In 8.7% of patients in the study, adverse events (AEs) leading to the discontinuation of treatment were reported. In 37.9% of patients, AEs led to dose adjustment/interruption. In the study population, more than half (54%) had discontinued prior therapy with HU because of AEs.

The most common hematologic AEs were anemia (31.8%), thrombocytosis (10.0%), and thrombocytopenia (7.3%). Headache (24.5%) and diarrhea (14.5%) were the most common nonhematologic AEs.

By week 24, 45.3% of the patients had achieved hematocrit control and 18.0% had blood count remission. More than three-fourths (76.7%) of patients achieved 100% splenic reduction at any time during the study, and 86.7% achieved 50% reduction in spleen length from baseline at any time during the study.

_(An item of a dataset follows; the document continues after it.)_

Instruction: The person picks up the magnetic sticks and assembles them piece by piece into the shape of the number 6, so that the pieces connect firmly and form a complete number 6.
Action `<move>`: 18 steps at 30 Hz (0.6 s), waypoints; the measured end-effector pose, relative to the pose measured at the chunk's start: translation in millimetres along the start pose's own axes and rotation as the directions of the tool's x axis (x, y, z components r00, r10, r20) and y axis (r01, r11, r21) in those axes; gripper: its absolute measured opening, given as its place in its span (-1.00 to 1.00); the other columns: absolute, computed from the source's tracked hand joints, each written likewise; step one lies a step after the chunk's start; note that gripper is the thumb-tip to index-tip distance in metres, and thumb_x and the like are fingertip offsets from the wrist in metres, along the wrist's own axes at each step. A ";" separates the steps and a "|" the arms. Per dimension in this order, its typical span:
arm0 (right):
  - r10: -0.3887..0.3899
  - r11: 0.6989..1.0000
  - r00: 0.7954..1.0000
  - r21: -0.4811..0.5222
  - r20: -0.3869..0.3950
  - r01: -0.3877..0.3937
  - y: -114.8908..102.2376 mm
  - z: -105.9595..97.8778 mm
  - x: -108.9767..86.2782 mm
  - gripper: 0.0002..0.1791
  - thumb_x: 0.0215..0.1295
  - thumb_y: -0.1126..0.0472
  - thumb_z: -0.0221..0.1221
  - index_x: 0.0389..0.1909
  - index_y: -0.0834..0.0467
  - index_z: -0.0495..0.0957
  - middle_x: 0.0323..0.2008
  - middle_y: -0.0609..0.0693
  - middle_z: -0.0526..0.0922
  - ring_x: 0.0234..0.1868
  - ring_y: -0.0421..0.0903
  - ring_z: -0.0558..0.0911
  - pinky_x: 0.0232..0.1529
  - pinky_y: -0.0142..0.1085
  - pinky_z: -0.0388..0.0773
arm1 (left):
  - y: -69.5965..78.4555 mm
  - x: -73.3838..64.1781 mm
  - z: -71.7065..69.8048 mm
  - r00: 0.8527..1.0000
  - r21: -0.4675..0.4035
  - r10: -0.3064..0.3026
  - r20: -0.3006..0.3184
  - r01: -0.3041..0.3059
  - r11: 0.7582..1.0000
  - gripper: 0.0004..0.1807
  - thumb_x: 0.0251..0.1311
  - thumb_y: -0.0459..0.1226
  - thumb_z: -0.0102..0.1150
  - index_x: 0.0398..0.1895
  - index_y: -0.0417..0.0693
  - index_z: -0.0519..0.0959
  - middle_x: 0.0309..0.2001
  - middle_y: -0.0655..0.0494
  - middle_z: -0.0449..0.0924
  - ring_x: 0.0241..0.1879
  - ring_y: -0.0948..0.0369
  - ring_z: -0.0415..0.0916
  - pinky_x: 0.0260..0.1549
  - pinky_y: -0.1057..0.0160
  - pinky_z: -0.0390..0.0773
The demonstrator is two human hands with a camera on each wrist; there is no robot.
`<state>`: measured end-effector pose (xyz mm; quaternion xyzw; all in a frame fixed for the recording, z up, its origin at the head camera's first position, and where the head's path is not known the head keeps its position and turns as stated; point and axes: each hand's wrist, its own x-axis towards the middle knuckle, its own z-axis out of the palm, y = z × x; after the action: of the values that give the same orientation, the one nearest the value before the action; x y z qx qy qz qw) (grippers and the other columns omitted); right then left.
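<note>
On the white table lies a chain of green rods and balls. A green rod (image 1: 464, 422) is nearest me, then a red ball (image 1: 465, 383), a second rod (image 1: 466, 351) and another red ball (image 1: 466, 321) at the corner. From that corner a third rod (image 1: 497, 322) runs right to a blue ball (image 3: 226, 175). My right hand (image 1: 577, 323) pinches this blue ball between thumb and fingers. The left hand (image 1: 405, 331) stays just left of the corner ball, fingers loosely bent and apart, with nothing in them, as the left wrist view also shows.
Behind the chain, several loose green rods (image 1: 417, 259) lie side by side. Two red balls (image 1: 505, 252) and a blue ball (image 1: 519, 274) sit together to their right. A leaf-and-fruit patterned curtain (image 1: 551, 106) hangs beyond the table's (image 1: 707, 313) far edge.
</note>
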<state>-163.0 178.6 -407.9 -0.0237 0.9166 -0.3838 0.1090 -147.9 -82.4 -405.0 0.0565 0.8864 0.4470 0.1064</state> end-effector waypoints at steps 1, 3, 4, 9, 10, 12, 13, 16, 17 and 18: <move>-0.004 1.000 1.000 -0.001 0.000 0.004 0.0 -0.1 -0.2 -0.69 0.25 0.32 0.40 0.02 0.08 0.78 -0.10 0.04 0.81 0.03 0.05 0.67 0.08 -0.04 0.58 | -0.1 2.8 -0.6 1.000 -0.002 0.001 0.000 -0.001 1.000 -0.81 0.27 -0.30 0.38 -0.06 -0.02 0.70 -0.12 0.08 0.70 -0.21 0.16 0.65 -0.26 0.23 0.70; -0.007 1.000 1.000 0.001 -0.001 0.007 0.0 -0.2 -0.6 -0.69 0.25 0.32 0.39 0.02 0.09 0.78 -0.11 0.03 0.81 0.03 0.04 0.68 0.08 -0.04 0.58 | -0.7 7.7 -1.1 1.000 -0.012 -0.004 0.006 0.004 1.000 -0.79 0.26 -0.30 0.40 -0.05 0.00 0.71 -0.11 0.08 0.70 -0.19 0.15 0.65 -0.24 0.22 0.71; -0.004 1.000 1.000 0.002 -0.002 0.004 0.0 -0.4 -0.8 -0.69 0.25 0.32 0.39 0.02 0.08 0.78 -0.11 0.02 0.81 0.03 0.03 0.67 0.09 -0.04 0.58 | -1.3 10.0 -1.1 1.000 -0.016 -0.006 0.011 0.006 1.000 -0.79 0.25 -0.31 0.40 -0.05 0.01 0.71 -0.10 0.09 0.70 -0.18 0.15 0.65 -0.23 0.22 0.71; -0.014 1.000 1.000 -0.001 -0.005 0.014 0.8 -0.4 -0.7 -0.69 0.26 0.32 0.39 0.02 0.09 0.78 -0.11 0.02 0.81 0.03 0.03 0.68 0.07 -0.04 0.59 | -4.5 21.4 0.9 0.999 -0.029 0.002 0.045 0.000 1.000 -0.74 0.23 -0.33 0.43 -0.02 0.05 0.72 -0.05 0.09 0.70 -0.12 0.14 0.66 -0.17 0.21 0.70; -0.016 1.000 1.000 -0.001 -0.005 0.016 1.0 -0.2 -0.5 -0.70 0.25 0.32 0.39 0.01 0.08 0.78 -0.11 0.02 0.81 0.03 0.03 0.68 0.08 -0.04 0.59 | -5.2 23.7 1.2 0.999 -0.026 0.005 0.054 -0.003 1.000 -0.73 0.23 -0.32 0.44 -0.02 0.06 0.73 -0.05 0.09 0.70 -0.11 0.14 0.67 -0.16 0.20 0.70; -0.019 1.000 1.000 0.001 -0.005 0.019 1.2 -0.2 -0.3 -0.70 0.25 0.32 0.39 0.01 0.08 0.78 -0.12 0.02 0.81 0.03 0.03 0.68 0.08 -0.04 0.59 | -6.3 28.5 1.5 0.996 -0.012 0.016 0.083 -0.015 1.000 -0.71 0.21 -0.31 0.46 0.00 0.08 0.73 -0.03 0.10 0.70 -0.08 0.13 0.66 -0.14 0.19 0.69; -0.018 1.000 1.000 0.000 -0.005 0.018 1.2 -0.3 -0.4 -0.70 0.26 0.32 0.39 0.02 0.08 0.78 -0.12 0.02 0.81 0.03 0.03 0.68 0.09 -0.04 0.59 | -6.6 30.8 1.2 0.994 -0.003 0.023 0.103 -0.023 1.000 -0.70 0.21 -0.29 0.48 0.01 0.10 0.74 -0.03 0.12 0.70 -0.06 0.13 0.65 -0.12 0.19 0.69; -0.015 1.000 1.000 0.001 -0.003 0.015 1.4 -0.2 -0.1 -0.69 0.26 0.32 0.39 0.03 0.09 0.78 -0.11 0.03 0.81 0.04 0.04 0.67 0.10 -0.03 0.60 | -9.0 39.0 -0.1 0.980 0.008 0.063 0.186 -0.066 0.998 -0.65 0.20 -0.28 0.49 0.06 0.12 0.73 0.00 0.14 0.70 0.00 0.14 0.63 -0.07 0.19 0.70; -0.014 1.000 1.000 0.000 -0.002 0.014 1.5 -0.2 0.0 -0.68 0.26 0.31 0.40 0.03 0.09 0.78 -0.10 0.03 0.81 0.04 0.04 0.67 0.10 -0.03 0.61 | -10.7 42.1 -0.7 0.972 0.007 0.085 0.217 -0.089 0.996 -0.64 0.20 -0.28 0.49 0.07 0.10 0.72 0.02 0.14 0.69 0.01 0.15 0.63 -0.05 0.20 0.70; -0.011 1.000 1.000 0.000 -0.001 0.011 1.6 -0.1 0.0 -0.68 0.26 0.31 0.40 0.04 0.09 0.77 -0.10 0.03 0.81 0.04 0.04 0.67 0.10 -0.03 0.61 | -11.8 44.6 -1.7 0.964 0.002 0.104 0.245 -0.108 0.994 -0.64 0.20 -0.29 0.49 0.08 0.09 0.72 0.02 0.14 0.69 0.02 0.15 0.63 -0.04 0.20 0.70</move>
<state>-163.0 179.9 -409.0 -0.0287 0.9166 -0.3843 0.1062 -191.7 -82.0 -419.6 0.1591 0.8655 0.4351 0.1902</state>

The authors concluded that the findings of the ETP were similar to those reported in the RESPONSE studies that FDA used to approve ruxolitinib, further validating the use of the drug in patients who are resistant or intolerant to HU.

“Taken together, these results along with the conclusions derived from the RESPONSE studies underline ruxolitinib as an alternative treatment option for the patients with inadequately controlled PV, an unmet medical need,” the authors wrote.

Reference

Foltz L, Pica GM, Zerazhi H, et al. Safety and efficacy findings from the open-label, multicenter, phase 3b, expanded treatment protocol study of ruxolitinib for treatment of patients with polycythemia vera who are resistant/intolerant to hydroxyurea and for whom no alternative treatments are available [published online July 30, 2019]. Leuk Lymphoma. doi: 10.1080/10428194.2019.1636985.